I think for all the criticism I have made concerning academics and their narrow focus on increasingly irrelevant issues – there have been hundreds of thousands of PhD dissertations written in the 400 years since Shakespeare wrote, if not more; and it must be quite a challenge to find something new – it is perhaps this singular focus that makes conferences such as these far more interesting than those of my past life. In development conferences there was a rigid canon dictated by USAID and presentations were how well or poorly projects performed based on that canon. There is no premium paid by USAID for innovation or creativity or ingenuity – just show how the (unrealistic) objectives were met – so no project experience to show new thinking. Therefore, no one can stand up and demonstrate how the canon was successfully challenged, or a radical new idea was tested and proven. In literature, you can dig and scrape for a new interpretation and theory and subject it to the critical review of your peers. You get accepted, laughed at, or dunned out of the academy; but at least you saw something modestly original.
It’s nice to hear laughter at the sessions. OK, a lot of it is laughter at old in jokes, a higher than necessary hilarity at stupid literary puns, but still, there is room for some kind of humor. Not so at development conferences. There is an unfortunate sanctity about the business because hungry, sick, abused, or abandoned children are not laughing matters. There is a cloak of seriousness wrapped around the entire business when of course there is plenty to laugh at. I would have loved to see some satirical sketches about the whole aid business, poking fun at NGOs who are out to save the world or at the bureaucrats who run it. Never offend The Client (USAID). Let’s face it, ‘Seen one Third World Country, Seen them all’, and no one in my long career ever admitted publically that not only were the projects designed all the same, but the countries problems were all the same. Which is why I always refused to go on field trips and insisted that you could write a good proposal from the comforts of Washington, especially in the Age of the Internet. The religious NGOs with their cant and devotion were ripe for skewering. The self-contradictory for-profit agencies, ridiculously trying to blend the bottom line with do-good mission were others. The backward, venal, stubborn, and greedy community leaders could have been pilloried just like our outrageous preachers and social activists. The list is long.
I had been told that most of the attendees at the conference would be women. The older white guys were retiring, affirmative action had promoted women, and the softer disciplines, like literature would be more female anyway. Not true. The conference is completely mixed, grayer, and with one or two exceptions, plug ugly and totally clueless about looking good. Very logical. You do not get into an abstruse corner of academia if you value other than your mind. This is not advertising or fashion after all. Public health is a real woman-dominated field, and perhaps 75 percent of all conference attendees, employees in the industry are women. Which for me has always been a good thing. These MPHs were not exactly well turned-out fashion plates, but many steps above the squirrelled-away academic, hunched over a rare manuscript at a carrel in the stacks of the university library.
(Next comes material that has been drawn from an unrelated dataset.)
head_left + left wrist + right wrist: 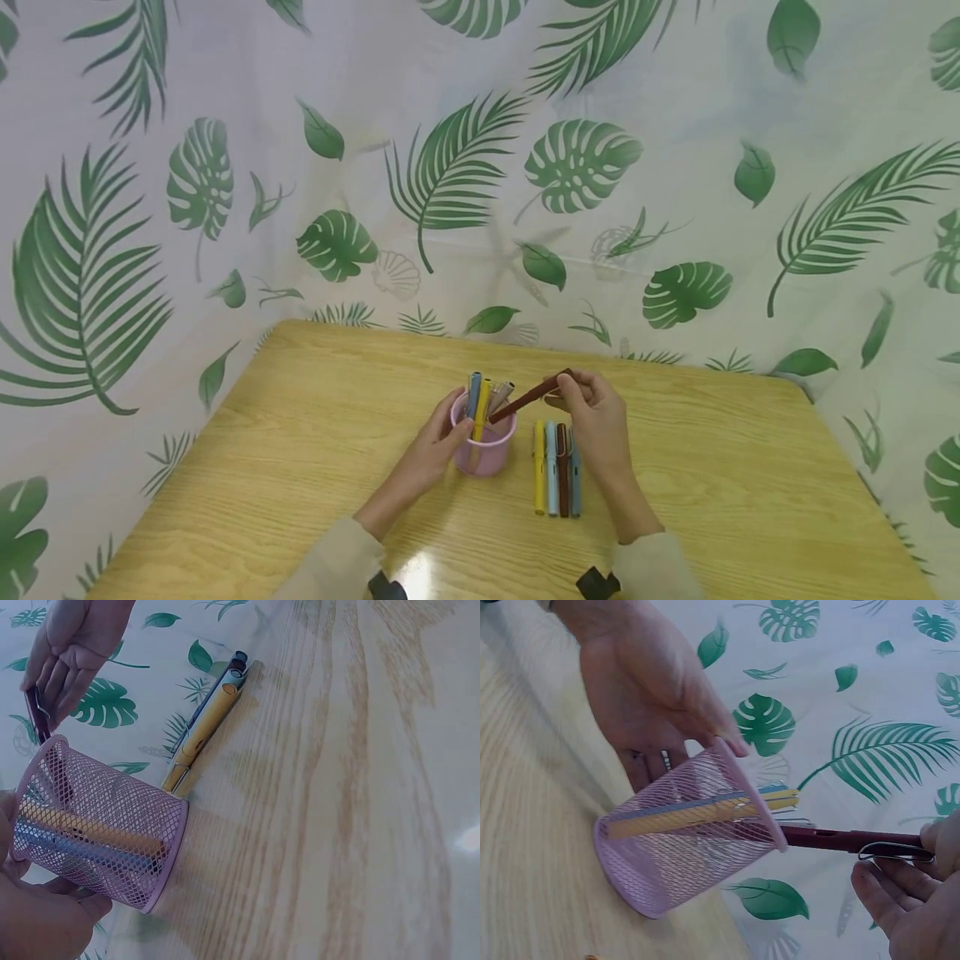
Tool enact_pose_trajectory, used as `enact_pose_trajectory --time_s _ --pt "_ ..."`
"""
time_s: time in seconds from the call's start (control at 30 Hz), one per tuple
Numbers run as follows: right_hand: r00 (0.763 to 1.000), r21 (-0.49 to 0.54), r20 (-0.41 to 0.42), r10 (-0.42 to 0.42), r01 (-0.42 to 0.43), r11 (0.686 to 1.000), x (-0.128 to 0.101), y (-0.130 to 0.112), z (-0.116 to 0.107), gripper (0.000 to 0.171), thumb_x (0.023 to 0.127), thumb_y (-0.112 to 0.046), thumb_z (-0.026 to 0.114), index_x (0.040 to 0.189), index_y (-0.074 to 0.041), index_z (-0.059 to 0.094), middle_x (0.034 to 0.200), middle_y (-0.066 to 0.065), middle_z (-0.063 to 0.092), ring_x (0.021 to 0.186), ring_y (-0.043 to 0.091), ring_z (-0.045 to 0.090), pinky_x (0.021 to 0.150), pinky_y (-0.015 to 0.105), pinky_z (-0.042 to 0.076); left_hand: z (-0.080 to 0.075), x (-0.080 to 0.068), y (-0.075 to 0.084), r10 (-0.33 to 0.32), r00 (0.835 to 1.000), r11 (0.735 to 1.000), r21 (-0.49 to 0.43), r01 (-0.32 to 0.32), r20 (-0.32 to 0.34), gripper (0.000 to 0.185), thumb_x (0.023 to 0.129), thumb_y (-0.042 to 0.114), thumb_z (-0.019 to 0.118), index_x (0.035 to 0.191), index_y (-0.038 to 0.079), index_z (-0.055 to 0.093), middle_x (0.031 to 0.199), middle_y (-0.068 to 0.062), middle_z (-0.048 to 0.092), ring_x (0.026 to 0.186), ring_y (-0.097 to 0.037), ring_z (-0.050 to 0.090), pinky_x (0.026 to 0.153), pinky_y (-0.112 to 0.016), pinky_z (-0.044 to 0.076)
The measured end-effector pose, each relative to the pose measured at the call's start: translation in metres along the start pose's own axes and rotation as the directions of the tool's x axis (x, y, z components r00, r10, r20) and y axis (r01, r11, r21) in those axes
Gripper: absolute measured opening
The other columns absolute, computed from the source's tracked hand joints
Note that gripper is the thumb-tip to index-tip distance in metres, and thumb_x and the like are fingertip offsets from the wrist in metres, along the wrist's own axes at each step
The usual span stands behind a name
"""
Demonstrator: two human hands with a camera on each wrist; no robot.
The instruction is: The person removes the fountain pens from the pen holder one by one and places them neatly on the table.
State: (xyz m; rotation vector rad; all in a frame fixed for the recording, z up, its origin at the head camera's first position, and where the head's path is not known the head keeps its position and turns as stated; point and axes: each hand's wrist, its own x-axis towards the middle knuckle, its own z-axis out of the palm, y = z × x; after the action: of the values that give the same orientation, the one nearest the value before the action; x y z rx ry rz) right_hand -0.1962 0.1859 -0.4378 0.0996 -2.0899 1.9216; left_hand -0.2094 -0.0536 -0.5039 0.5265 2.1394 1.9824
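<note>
A pink mesh cup [486, 450] stands mid-table with a blue, a yellow and a grey pen upright in it. My left hand [448, 435] grips its left side; its fingers [45, 919] curl round the cup [105, 825], and its palm [645, 697] lies behind the cup [690, 840]. My right hand [567, 388] pinches the clip end of a dark red pen [528, 397]. That pen [832, 840] slants down with its tip just inside the rim. My right hand's fingers [900, 892] hold it by the clip. In the left wrist view the dark red pen [35, 716] enters the cup below my right hand [71, 649].
Several pens [557, 468] lie side by side on the wooden table [712, 467] just right of the cup: yellow, light blue, brown, blue. The same pens [206, 724] show in the left wrist view. A leaf-print curtain [450, 183] walls in the table's far and side edges.
</note>
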Motion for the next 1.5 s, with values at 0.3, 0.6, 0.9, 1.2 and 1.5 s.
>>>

I was very unhappy at the World Bank where I was in the Urban, Infrastructure, and Water and Sanitation Departments – all engineers, all men, all creaming their jeans over static heads, and elegant solutions to toilets.
This is the beginning of Day Three, and I am looking forward to it. More of the same, but the conference organizers have been very creative – lots of related diversions…A bit like the old Shakespeare productions, I should think.